§ **Dataset records**

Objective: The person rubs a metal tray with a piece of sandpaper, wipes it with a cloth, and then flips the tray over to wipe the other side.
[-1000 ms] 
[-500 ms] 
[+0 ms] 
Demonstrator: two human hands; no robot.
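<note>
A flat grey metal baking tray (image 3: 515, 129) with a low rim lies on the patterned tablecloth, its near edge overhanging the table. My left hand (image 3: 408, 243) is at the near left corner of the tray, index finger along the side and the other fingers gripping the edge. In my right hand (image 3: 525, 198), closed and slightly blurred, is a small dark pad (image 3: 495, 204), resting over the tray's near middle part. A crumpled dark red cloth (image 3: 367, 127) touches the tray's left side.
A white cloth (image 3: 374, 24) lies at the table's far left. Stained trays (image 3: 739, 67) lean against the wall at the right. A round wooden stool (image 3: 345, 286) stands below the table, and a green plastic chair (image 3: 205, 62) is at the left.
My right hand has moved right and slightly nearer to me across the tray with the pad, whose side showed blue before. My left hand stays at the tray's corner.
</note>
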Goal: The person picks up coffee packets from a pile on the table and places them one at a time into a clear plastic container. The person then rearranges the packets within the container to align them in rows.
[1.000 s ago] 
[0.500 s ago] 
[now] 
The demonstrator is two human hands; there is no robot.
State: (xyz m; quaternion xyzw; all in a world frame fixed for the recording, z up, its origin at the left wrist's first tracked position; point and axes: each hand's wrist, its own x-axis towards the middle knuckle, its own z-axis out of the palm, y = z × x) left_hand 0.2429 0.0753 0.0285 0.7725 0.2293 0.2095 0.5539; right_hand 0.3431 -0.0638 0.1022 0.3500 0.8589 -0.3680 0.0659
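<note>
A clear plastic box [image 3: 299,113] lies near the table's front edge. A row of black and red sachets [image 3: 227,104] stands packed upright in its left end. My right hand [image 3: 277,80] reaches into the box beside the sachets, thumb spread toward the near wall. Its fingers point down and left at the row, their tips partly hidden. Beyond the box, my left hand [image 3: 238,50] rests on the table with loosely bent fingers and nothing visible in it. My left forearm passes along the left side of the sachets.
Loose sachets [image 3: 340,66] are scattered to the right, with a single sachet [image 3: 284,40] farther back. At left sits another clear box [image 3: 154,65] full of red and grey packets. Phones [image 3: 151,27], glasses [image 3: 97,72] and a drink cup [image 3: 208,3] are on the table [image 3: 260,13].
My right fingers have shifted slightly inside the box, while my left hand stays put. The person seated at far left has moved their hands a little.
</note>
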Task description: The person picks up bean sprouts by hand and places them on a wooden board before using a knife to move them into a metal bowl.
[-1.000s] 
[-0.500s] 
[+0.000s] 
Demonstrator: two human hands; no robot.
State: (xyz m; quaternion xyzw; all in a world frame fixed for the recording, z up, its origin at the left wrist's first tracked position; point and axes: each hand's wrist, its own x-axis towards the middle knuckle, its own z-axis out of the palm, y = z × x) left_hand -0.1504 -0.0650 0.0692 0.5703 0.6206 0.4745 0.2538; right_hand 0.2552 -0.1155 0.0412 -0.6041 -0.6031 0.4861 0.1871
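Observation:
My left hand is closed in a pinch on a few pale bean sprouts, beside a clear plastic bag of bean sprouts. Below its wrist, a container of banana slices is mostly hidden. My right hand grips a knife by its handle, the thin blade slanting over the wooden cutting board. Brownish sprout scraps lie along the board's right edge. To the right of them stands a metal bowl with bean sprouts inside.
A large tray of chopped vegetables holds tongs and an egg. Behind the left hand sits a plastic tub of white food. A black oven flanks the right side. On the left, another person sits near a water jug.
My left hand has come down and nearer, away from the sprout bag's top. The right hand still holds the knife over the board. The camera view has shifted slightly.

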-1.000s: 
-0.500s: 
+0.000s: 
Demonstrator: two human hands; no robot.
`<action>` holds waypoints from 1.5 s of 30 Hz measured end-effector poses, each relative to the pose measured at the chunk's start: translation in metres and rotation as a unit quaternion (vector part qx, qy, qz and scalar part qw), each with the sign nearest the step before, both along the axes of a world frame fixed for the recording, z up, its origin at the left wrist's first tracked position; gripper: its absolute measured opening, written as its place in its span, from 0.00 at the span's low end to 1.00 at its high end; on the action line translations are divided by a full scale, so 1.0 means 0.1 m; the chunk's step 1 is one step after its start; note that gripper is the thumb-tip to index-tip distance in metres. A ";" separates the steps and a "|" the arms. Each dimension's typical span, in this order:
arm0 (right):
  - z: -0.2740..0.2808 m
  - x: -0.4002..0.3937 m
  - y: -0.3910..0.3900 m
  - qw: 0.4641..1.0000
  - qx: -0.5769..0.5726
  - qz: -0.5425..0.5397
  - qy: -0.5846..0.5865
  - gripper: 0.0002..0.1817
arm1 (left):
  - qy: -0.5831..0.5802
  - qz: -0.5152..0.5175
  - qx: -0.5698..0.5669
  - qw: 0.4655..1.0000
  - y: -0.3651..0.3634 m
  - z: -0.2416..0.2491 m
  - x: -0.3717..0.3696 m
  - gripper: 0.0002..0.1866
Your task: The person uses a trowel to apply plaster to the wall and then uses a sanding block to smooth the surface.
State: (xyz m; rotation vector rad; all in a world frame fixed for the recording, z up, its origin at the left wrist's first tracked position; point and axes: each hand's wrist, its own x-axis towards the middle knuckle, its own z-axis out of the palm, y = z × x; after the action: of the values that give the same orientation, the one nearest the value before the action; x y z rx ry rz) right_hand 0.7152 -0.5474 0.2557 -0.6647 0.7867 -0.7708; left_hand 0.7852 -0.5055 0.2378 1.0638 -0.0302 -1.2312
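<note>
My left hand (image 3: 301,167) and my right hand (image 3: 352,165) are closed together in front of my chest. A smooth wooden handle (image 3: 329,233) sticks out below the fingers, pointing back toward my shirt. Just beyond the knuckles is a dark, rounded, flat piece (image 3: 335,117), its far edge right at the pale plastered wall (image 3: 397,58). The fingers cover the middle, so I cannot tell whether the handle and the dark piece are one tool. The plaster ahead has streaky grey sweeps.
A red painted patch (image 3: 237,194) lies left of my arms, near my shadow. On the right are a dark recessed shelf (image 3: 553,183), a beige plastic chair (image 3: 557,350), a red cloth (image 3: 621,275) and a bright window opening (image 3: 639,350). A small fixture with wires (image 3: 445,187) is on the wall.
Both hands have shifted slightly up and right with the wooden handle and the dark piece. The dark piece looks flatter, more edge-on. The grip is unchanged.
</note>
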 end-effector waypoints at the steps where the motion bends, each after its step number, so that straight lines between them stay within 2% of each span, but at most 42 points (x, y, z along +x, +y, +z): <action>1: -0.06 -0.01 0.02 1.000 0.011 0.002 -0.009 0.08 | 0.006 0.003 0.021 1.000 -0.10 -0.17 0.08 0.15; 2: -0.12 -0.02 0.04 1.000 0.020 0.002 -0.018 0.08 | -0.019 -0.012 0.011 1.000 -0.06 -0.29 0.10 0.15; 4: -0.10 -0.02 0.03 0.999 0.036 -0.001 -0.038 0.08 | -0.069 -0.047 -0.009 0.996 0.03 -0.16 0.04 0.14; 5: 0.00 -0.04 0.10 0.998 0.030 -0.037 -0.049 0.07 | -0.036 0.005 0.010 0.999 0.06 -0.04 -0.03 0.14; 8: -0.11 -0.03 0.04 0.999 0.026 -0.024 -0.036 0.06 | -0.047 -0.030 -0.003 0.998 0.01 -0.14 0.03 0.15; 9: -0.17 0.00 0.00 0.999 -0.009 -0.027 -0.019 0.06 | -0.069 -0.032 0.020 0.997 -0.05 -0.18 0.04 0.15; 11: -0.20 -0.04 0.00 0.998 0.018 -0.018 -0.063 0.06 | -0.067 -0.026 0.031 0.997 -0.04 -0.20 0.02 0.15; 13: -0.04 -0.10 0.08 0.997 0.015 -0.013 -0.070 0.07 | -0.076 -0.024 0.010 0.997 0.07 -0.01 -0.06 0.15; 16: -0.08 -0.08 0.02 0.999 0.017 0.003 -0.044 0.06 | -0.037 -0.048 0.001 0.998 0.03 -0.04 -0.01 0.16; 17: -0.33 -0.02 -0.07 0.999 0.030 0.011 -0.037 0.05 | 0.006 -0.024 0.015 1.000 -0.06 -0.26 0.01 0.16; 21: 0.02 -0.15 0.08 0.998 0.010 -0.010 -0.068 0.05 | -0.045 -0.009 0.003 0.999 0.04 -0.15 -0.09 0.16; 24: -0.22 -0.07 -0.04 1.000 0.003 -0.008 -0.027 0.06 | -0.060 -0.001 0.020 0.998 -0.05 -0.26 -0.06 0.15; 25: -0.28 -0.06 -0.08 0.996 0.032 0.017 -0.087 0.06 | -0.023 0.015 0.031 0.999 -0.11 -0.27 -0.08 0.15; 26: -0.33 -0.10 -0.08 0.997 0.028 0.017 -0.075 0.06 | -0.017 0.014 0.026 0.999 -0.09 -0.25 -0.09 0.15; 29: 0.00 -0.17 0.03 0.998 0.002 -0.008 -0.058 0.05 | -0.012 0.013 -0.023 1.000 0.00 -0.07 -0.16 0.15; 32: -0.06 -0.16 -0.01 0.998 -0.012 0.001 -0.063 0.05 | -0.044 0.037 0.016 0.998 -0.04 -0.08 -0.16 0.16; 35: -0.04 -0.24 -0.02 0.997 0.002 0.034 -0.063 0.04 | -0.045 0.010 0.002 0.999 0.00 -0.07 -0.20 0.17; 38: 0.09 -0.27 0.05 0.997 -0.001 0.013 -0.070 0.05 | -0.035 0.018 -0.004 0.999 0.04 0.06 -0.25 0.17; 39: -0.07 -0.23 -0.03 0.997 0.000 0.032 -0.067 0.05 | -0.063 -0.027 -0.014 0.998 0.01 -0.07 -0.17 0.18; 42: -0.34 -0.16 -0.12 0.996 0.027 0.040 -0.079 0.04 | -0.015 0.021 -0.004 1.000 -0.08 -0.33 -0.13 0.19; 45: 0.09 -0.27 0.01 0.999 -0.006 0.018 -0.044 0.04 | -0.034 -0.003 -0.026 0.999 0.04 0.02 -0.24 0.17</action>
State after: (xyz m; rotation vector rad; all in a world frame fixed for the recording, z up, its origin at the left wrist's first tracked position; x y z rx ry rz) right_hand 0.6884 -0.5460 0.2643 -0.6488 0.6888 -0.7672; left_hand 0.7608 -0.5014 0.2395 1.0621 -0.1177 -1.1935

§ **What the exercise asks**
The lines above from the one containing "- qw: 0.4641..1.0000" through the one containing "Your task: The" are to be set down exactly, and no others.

§ **Answer to the exercise**
  - qw: 0.4641..1.0000
  - qx: -0.5769..0.5726
  - qz: -0.5425..0.5397
  - qy: -0.5846..0.5865
  - gripper: 0.0002..0.1817
arm1 (left):
  - qy: -0.5831..0.5802
  - qz: -0.5152..0.5175
  - qx: -0.5698..0.5669
  - qw: 0.4655..1.0000
  - y: -0.3651..0.3634 m
  - z: -0.2416..0.2491 m
  - x: -0.3717..0.3696 m
  - gripper: 0.0002..0.1866
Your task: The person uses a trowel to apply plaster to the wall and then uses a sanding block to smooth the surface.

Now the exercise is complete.